» **Task brief**
Of all the lines below, output only those starting at the one with "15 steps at" and ending at the one with "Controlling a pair", both ends included, exactly as written.

Source data:
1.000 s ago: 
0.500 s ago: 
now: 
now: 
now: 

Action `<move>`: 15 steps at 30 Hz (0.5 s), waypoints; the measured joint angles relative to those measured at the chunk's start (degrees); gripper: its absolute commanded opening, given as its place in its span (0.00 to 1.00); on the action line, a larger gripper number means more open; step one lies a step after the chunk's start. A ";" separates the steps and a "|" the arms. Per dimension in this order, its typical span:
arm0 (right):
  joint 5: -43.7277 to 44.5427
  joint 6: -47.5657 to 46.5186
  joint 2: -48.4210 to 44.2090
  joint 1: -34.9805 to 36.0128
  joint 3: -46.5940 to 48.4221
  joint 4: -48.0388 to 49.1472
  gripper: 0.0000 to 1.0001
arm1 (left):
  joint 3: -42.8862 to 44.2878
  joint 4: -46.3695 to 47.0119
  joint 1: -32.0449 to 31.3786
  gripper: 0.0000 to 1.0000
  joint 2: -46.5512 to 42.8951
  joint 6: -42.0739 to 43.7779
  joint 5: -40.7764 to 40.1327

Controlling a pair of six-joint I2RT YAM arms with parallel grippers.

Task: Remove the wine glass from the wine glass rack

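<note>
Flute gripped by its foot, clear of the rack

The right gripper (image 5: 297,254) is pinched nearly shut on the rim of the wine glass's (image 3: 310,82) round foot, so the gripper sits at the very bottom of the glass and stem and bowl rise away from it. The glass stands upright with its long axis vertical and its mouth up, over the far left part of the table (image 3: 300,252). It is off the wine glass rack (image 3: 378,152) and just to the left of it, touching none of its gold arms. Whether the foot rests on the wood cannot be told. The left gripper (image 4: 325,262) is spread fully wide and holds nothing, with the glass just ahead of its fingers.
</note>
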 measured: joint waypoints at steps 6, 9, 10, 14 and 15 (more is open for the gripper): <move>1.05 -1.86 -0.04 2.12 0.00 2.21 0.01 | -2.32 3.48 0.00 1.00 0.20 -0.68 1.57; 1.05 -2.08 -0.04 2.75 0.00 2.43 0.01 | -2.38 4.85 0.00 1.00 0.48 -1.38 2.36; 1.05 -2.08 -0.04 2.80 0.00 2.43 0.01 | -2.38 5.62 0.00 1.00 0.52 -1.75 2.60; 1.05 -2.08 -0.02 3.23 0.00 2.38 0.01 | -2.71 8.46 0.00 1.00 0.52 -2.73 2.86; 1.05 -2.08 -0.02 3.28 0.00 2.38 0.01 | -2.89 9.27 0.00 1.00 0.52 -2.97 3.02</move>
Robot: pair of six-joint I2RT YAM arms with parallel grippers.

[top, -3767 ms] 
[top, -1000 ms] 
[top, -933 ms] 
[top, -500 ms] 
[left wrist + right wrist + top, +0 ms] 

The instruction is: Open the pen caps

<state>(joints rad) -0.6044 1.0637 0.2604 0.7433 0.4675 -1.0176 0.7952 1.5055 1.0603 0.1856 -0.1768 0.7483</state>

» **Output of the task**
Action `<move>`: 15 steps at 30 Hz (0.5 s), waypoints; the measured joint angles relative to those measured at the chunk's start (degrees); gripper: its absolute commanded opening, given as its place in its span (0.00 to 1.00); on the action line, a larger gripper number means more open; step one lies a step after the chunk's start. A ";" separates the steps and a "|" the arms. Per dimension in this order, its typical span:
arm0 (right):
  joint 5: -43.7277 to 44.5427
  joint 6: -47.5657 to 46.5186
  joint 2: -48.4210 to 44.2090
  joint 1: -34.9805 to 36.0128
  joint 3: -46.5940 to 48.4221
  joint 4: -48.0388 to 49.1472
  gripper: 0.0000 to 1.0001
arm1 (left):
  joint 3: -42.8862 to 44.2878
  joint 4: -46.3695 to 47.0119
  joint 1: -32.0449 to 31.3786
  gripper: 0.0000 to 1.0000
  joint 2: -46.5512 to 42.8951
  joint 6: -42.0739 to 43.7779
  joint 5: -40.7764 to 40.1327

Controlling a pair of six-joint I2RT YAM arms with parallel grippers.

The exercise is done, with nothing left to add.